After beamforming, regional signals were frequency-filtered to the alpha (8–13 Hz), beta (13–30 Hz), and gamma (52–80 Hz) frequency bands, and epoched into trials. Pairwise orthogonalization (Brookes et al., 2012; Hipp et al., 2012) was used to mitigate the problem of signal leakage between AAL regions (itself a result of the ill-posed MEG inverse problem). Following this, the absolute value of the Hilbert transform of the frequency-filtered data was computed to generate the amplitude envelope of oscillatory signals, which was then down-sampled to 10 Hz. (Note down sampling in this way has been used in previous connectivity studies (Brookes et al., 2011a); whilst a lower frequency cut-off is typically used for resting-state data we employed 10 Hz to ensure that task-induced dynamics in the envelope were maintained.) Pearson correlation was calculated between amplitude signals for all possible AAL region pairs and averaged over trials. For each participant, each experiment and each frequency band, this procedure resulted in a single 78 × 78 matrix representing whole-brain connectivity. Finally, connectivity matrices were averaged across experimental runs.

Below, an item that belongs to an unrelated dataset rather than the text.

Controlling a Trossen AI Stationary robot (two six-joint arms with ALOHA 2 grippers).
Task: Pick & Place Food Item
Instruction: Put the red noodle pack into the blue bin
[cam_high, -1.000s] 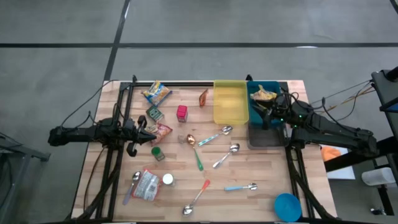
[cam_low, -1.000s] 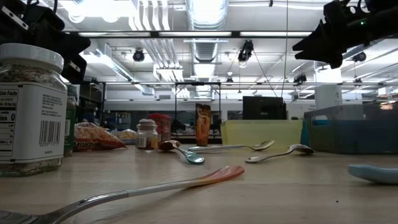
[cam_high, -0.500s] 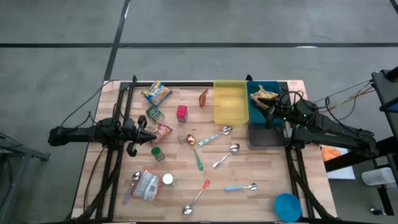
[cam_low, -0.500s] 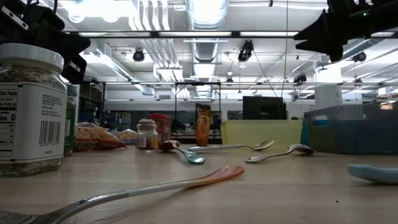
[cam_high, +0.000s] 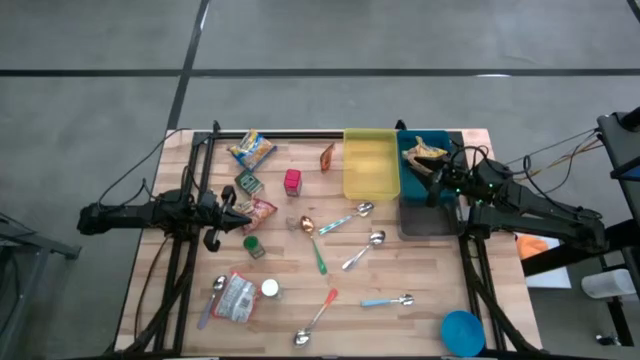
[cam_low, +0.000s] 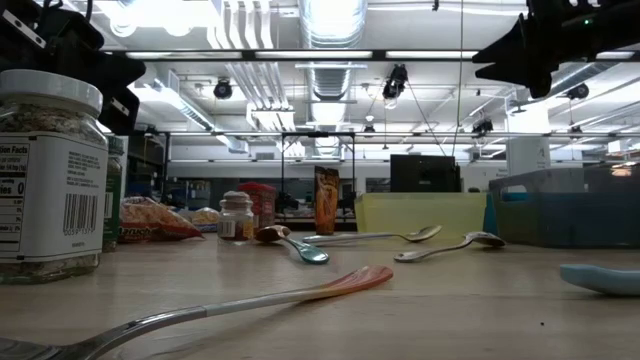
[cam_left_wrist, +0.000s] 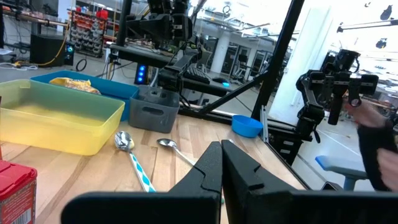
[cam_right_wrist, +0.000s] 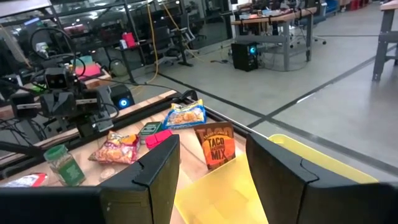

OPM and cryogenic results in the beta band were compared. (Note we chose the beta band because this range has been shown to provide robust brain network measurements (e.g. Hunt et al. (2016)). Comparisons were made in two ways:

Connectome repeatability (correlation):

For each subject, we have 12 connectivity matrices (6 OPM and 6 cryogenic). Our aim was to assess how similar these matrices are; that is, “how repeatable is the whole-brain connectome across experimental runs?” We wished to compute this repeatability within/between scanner types (i.e. OPM-to-OPM; cryogenic-to-cryogenic and OPM-to-cryogenic) and within/between subjects (i.e. subject 1 – to – subject 1; subject 2 – to – subject 2; subject 1 – to – subject 2). To this end, we first vectorised the matrices from all experimental runs. The 6 OPM runs and 6 cryogenic runs (for the same subject) were paired (all 36 possible pairings used) and Pearson correlation between the vectorised connectivity matrices was calculated. This results in 36 values of correlation which were averaged. In this way, we obtained a within-subject correlation between OPM and cryogenic connectivity matrices. This comparison was repeated for both subjects. We then performed the equivalent calculation between subjects (e.g. correlating connectivity from subject 1′s cryogenic data and subject 2′s OPM data, and vice versa). Combined, this gave measures of repeatability within and between subjects, across scanner platforms. In addition, we also calculated repeatability within scanner platform: i.e. OPM-to-OPM and cryogenic-to-cryogenic. Here, pairing separate experimental runs (e.g. run 1 to run 2; run 1 to run 3 etc.) allowed 15 values of correlation to be derived within a subject and 36 values of correlation to be derived between subjects. This analysis allowed the calculation of measures of repeatability within and between subjects, but this time within scanner platforms. Bringing together all these measures allowed us not only to assess the repeatability of connectivity matrices, but also subject specificity, and sensitivity to scanner platform. We hypothesised that there would be individual differences in the connectivity matrices between subject 1 and subject 2, and that these differences would be maintained across the two scanner types (i.e. colloquially, “the scanner would know who it was scanning’”). Consequently, we expected that correlation values would be higher within subject than between subject.

Connectivity strength:

We calculated the linear sum of elements within each connectivity matrix, in one direction; this resulted in 78 regional values of “connectivity strength” (i.e. for each of the AAL regions, this metric represents the strength of the connection between that region and all other regions in the AAL atlas). These values were normalised within each run, by dividing by the maximum value across all regions. Connectivity strength was separately calculated for each subject, MEG system, and experimental run. Here, we wished to probe whether individual differences in connectivity strength were maintained across the two MEG systems. To this end, for each of the 78 regions, a t-test (see also Supplementary Material) was used to determine the statistical significance of differences between subjects. These calculations were performed for each scanner type separately (i.e. for a single scanner, and a single region, we tested whether the 6 connectivity strength measures from subject 1 were significantly different to the equivalent 6 connectivity strength measures from subject 2). Multiple comparisons (across the 78 regions) were controlled using the Benjamini-Hochberg procedure (Benjamini and Hochberg, 1995). We hypothesised that any regions where a significant between-subject difference occurred, would be matched across scanner types.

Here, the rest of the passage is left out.